Wilson looped his arm back around House's waist, digging his fingers against his hip, and they walked out slowly, warmed by the smiles of semi-acquaintances and laughing quietly at the scowling nurse Wilson said had been hitting on him for the past month. They both pretended they didn't notice the muttering that started in their wake, nor the "ugh," of a middle-aged woman who pushed past them, three children in tow.

They rode home in House's car quietly. The sun had gone down already and the lights of the town sparkled off the windscreen from the shops and bars along the sidewalk. Wilson fidgeted in his seat, eyes darting to look out the window every few seconds. Only a few other cars passed them on the road, too late for commuter traffic and too early for people to be heading out for dinner. Wilson's hands clenched around the fabric of his pants.

"Everything ok?" House asked.

"It seems like forever since I was outside anywhere but the hospital gardens."

"I'll take you for a walk tomorrow, get you re-socialised," House smirked.

Wilson laughed softly and hit House on the arm. "I'm not a dog, you know."

"Does that mean you won't be wanting the collar and leash I got you?"

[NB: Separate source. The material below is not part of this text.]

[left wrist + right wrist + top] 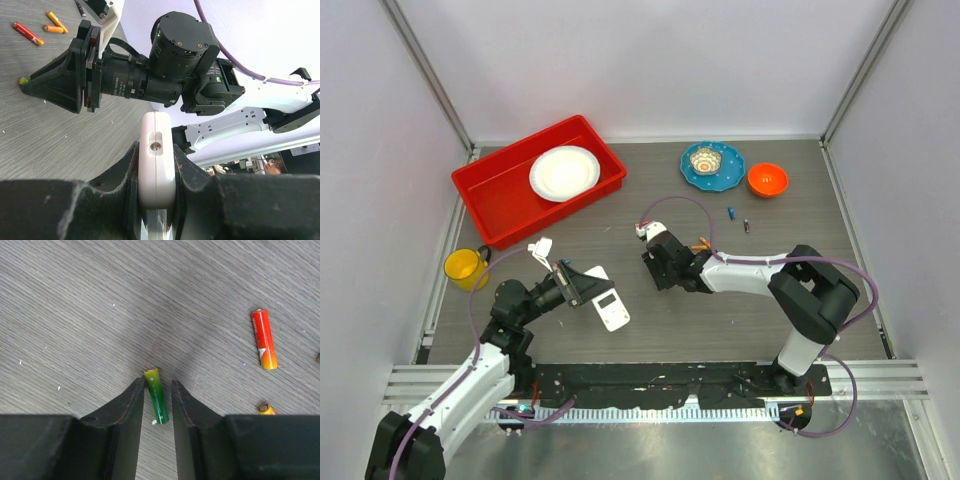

They pulled up in the street outside House's apartment and sat still for a minute, both men nervous about the next move for their own reasons. They were about thirty seconds away from officially living together. House moved first, unclipping his seat belt and pulling the keys from the ignition. He took Wilson's bag out of the back while Wilson went to the door and unlocked it with his own key.

House joined him in the hall, and they stood on either side of the door marked with the letter B. Wilson stepped forward and gingerly laid his lips against House's; his jaw still ached. He let the soft scents and flavours wash over him as their bodies pressed together and House slipped his hand around to rest on the small of Wilson's back, drawing him closer.

The door to apartment A opened and they sprung apart. An old, blue haired woman walked out and smiled at House.

"Good evening, Ida."

"Good evening, boys."

When the main door closed they collapsed against each other in barely stifled peals of laughter. "The misanthropic bastard knows his elderly neighbour's name?"

"Shut up; just be pleased she didn't beat you up with her Zimmer-frame." Still chuckling, foreheads pressed together, House gave Wilson another soft kiss. "Canwe finally get back to my place now?"